Machine Learning 101 — Web Scraping using BeautifulSoup

Dhruv Kapoor
May 23 · 5 min read

Web Scraping is a basic technique used to access and extract large amounts of data from websites. Although the process can be done manually, it often refers to the process of using a bot or web crawler to automatically extract the data we require from specific web pages. This ends up saving a lot of time and effort for users. Today we’ll go through a small example in which we scrape reviews from IMDb.

Photo by Pankaj Patel on Unsplash

Web Scraping in Python

Python contains a few frameworks which can be utilized for web scraping:

  • Scrapy: This library is the complete package in the sense that it automates all tasks, including downloading our pages in HTML and storing them in the format we want. Since it is a full-fledged framework, the learning curve is very steep and it may be too complex for simple tasks.

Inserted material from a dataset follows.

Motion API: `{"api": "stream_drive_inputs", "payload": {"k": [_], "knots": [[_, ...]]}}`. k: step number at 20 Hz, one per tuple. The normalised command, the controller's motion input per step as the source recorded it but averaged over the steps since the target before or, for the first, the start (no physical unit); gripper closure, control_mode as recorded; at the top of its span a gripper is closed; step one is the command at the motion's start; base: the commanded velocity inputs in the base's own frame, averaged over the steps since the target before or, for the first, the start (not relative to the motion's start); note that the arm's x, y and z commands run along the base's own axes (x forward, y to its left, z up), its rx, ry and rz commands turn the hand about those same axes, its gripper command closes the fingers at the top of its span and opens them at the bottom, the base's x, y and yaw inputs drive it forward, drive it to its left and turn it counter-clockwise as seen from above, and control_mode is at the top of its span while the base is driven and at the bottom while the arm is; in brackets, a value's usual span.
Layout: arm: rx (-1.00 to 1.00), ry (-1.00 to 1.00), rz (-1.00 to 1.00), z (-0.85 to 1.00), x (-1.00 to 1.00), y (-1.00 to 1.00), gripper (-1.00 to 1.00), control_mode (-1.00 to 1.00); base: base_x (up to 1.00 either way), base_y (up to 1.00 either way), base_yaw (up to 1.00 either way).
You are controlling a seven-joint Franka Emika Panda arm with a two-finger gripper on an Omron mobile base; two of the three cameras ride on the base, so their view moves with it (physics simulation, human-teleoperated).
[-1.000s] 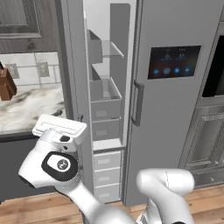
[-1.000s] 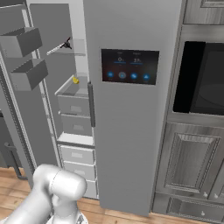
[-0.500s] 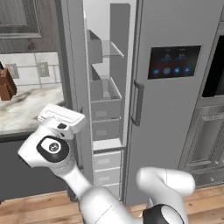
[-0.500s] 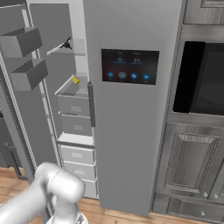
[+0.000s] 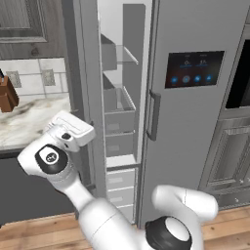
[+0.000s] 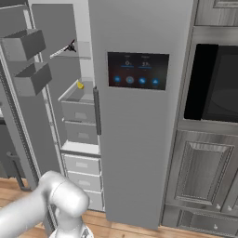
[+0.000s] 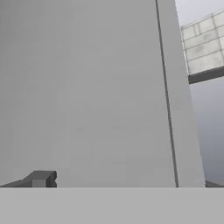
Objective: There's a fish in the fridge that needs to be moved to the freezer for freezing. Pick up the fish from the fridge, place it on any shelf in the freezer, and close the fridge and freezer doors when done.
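Fish (image 6: 69,47) lies on the freezer's glass shelf (image 6: 76,55), well up beyond the fingers (image 7: 41,178), and the fridge door (image 6: 139,116) is shut, so closing looks next: the gripper (image 5: 73,128), spread wide and empty, must push the open freezer door (image 7: 87,87) just ahead.

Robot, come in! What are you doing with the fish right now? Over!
Gripper open, empty, at the open plain grey door. Fish on upper glass shelf inside. Door with display panel shut. Nothing in the way.
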Motion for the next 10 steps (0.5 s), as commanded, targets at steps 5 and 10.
{"api": "stream_drive_inputs", "payload": {"k": [5,10], "knots": [[0.01,0.00,-0.11,0.00,0.00,-0.76,-1.00,-1.00,0.00,0.00,0.00],[0.07,0.00,-0.11,0.00,0.00,-0.86,-1.00,-1.00,0.00,0.00,0.00]]}}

For our purposes, we will make use of BeautifulSoup and Requests to extract reviews from IMDb. Our focus is going to be on Indian Shows on Netflix and Amazon Prime Video. Our list of shows include:

Netflix:

  1. Sacred Games
A Plethora of India TV Shows have made their mark on OTT Platforms

Amazon Prime Video:

  1. Mirzapur

A Word of Caution

Most websites may not allow web scraping because they contain sensitive information. To check whether or not a web scraper may be allowed, first visit the /robots.txt page of that website. The IMDb /robots.txt page displays the following:

https://www.imdb.com/robots.txt

Also, it is important to remember not to overuse a web scraper by performing a huge amount of requests in a small amount of time. This could lead to your IP address being marked and subsequently blocked, so always be careful. Most websites such as Yahoo! Finance and Twitter offer very well-developed APIs to extract data nowadays so you can use them instead.


Let the Web Scraping begin!

The first task is to open our web page and inspect it by right-clicking on the element we wish to extract information from. We are currently extracting reviews for Sacred Games, an Indian show which took Netflix by storm in 2018.

Once we click on inspect the DevTools tab opens up on the right side of our page (since I’m using Google Chrome). After this we have to find the various divs which contain the information we’re looking for.

from bs4 import BeautifulSoup as bs
from requests import get
url = 'https://www.imdb.com/title/tt6077448/reviews?ref_=tt_urv'
response = get(url)
bs4object = bs(response.text, features='html.parser')

The code cell above opens up the URL we specify and uses the BeautifulSoup HTML parser to store our data as a BS4 object. We will extract the reviews, review titles, usernames, and the date on which the review was posted.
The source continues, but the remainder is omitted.